Black-Owned Funeral Homes in Detroit Overwhelmed With Coronavirus Deaths

Black-owned funeral home in Detroit

With the rapidly increasing number of deaths related to COVID-19, funeral homes have been swamped with a lot of work. Aside from dealing with the large volume of deaths, they were imposed to change the way funeral services are held during the coronavirus pandemic.
Stephen Kemp, the president and CEO of Kemp Funeral Home & Cremation Services, said he was overwhelmed with the situation caused by the pandemic. As "last responders at the end of the healthcare chain," Kemp said he has so far handled at least 50 people who died from COVID-19 complications.

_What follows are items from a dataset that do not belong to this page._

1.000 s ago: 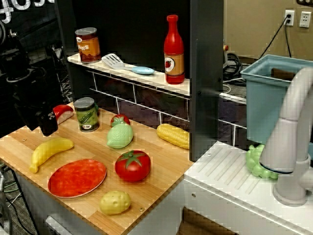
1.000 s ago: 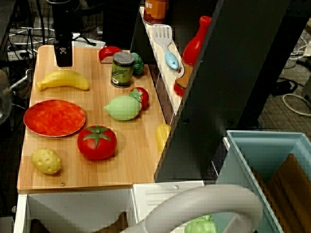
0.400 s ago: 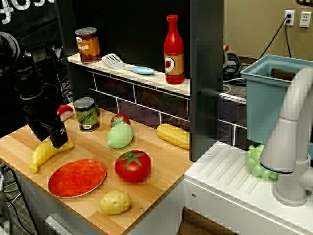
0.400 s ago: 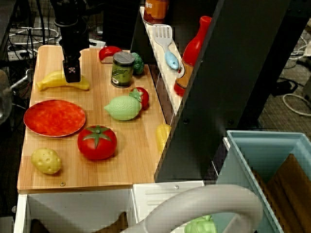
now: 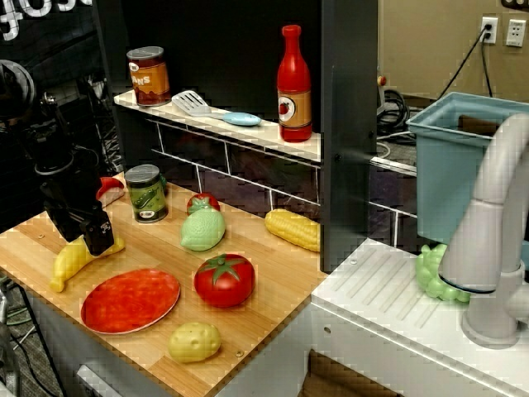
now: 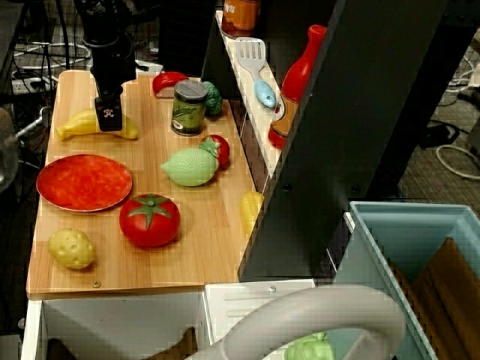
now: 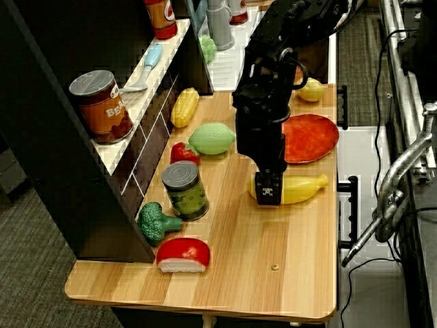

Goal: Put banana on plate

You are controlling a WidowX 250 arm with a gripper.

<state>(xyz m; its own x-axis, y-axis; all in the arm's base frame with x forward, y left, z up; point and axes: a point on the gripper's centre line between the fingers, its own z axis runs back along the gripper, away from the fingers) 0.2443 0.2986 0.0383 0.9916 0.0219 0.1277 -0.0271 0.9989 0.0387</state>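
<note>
The yellow banana (image 5: 70, 260) lies on the wooden counter at the left, just behind the red-orange plate (image 5: 130, 299). My black gripper (image 5: 97, 238) points down and sits on the banana's far half, straddling it. The banana still rests on the wood. In the overhead view the gripper (image 6: 109, 120) covers the banana's (image 6: 75, 124) middle, above the plate (image 6: 82, 181). In the side view the gripper (image 7: 268, 193) covers the banana's (image 7: 300, 188) left end, next to the plate (image 7: 311, 137). How the jaws stand is hidden by the gripper body.
A red tomato (image 5: 223, 279), a yellow potato (image 5: 195, 341), a green lemon (image 5: 202, 230), a corn cob (image 5: 292, 228) and a green can (image 5: 147, 193) stand around the plate. A shelf (image 5: 248, 136) with a bottle runs behind. The counter's left edge is close to the banana.
My gripper came down from behind the banana onto it. In the last half second it shifted only slightly. The banana has not visibly moved.
</note>
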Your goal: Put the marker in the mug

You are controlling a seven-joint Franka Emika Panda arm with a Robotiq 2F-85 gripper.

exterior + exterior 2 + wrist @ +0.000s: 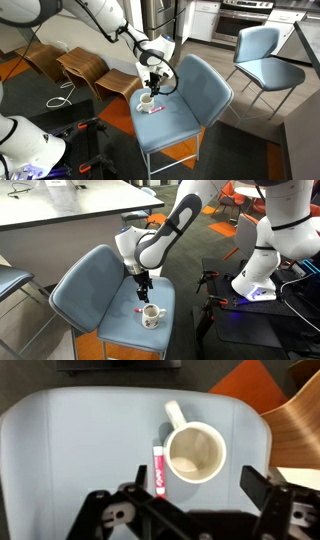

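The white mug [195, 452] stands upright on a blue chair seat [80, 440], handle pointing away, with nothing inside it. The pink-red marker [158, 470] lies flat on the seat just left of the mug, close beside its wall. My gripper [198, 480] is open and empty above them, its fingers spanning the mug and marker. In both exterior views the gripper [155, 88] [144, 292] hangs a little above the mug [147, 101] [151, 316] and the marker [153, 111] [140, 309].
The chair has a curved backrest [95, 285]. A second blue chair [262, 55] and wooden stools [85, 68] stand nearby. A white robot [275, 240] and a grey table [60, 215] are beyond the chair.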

"It has been... surreal," he told the Detroit Free Press. "I've been doing this 36 years, and I've never seen the sheer volume and the grief that occurs with these deaths. They're so quick, they're so insidious. What compounds the grief, they can't see them when they're ill. And after they die, they can't have a meaningful service -- and now they can't even go to the cemetery to see their loved one buried."

Ozie Pye IV, owner and executive director of O.H. Pye III Funeral Home, said it is even more difficult to deal with the situation with fewer employees. Two of his employees died due to coronavirus and other employees who had contact with them are in quarantine.

"We're trying to do everything with fewer people, and have three or four times the volume that we had before," Pye said. "We are absolutely swamped."

The number of bodies awaiting burial and cremation continues to multiply and they didn't have enough facilities to store them. More than that, the process for paperwork that is required for deaths have been ultimately slowed by the closure of most local government offices. Even though cremation is an option, it became challenging to secure the necessary authorization from the deceased's loved one because, in some instances, they are infected as well.

Even more, these funeral homes take up to 2 weeks to prepare and conduct funeral services that should be for "very limited viewing only" in order to comply with Michigan's executive order limiting groups to 10 people or fewer. Viewing via livestream became an option as well.

"You can't have a funeral, you can't go to the cemetery you couldn't see them when they were sick. This is tragic to people. It's going to affect them for the rest of their lives," Kemp said.